§ **Task description**: Transcribe exactly the lines that begin the material and continue through the line containing "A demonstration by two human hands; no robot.". Leave out whatever follows.

+++ Data segment

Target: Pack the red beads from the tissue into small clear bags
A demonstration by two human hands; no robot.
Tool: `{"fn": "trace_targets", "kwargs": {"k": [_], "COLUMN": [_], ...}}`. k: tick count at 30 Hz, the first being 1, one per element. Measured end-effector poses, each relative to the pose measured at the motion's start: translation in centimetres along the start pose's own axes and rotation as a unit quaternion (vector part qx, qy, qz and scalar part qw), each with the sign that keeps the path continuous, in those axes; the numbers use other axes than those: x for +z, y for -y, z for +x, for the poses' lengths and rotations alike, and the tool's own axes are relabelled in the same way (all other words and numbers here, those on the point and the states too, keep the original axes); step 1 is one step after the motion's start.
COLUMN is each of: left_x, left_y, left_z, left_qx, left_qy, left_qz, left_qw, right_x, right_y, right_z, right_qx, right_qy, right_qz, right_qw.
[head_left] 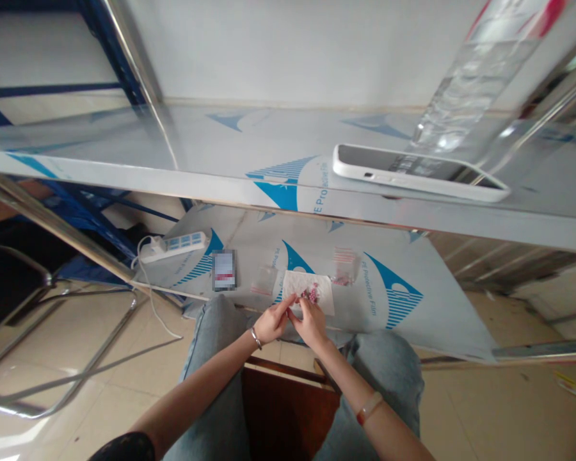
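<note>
My left hand [271, 323] and my right hand [311, 325] meet at the near edge of a white paper sheet [324, 303]. The fingers of both are pinched together, tip to tip. Whatever sits between them is too small to make out. Just beyond the fingertips, a little heap of dark red and pink bead-like pieces [312, 294] lies on the sheet. Right of the sheet is a clear zip bag [344, 262] with red stripes and some similar pieces at its lower end. Another clear bag [264, 280] lies flat to the left.
On the lower shelf [441, 307] are a screen-like device [224, 269], blurred out, and a white power strip [175, 246] with a cable. An upper shelf [211, 153] overhangs it, bearing a white-cased phone [417, 173] and a clear bottle [480, 77]. A metal-framed chair [100, 346] stands left.
</note>
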State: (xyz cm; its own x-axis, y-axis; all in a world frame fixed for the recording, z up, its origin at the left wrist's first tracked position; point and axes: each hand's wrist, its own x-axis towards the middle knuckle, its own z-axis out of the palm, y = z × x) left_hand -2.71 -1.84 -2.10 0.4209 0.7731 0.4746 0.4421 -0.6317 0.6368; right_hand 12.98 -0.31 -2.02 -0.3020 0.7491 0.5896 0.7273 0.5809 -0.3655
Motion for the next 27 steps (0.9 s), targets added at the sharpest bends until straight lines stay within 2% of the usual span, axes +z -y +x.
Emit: {"fn": "trace_targets", "kwargs": {"k": [5, 10, 13, 18, 21, 27], "left_x": [0.6, 0.9, 0.8, 0.5, 0.4, 0.7], "left_y": [0.6, 0.8, 0.7, 0.3, 0.1, 0.2], "left_z": [0.1, 0.2, 0.3, 0.3, 0.3, 0.4], "left_qx": [0.038, 0.036, 0.022, -0.049, -0.063, -0.042], "left_qy": [-0.008, -0.06, -0.084, -0.109, -0.107, -0.073], "left_qz": [0.019, 0.057, 0.091, 0.139, 0.136, 0.112], "left_qw": [0.999, 0.996, 0.992, 0.983, 0.983, 0.99], "right_x": [0.5, 1.4, 1.6, 0.8, 0.3, 0.3], "right_y": [-0.2, -0.5, -0.6, -0.4, -0.1, 0.2], "right_z": [-0.3, -0.8, -0.8, -0.3, -0.1, -0.2], "right_qx": [0.003, -0.015, -0.014, 0.008, 0.027, 0.043], "right_qy": [-0.003, 0.014, 0.009, -0.01, -0.012, 0.009], "right_qz": [-0.007, 0.004, 0.034, 0.095, 0.11, 0.097], "right_qw": [1.0, 1.0, 0.999, 0.995, 0.993, 0.994]}}
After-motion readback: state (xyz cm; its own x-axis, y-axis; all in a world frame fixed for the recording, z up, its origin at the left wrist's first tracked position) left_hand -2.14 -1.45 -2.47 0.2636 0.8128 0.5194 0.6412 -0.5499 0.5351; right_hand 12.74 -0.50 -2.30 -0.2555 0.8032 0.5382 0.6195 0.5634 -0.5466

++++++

§ **Written response**:
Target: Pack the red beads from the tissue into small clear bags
A demonstration by two human hands; no robot.

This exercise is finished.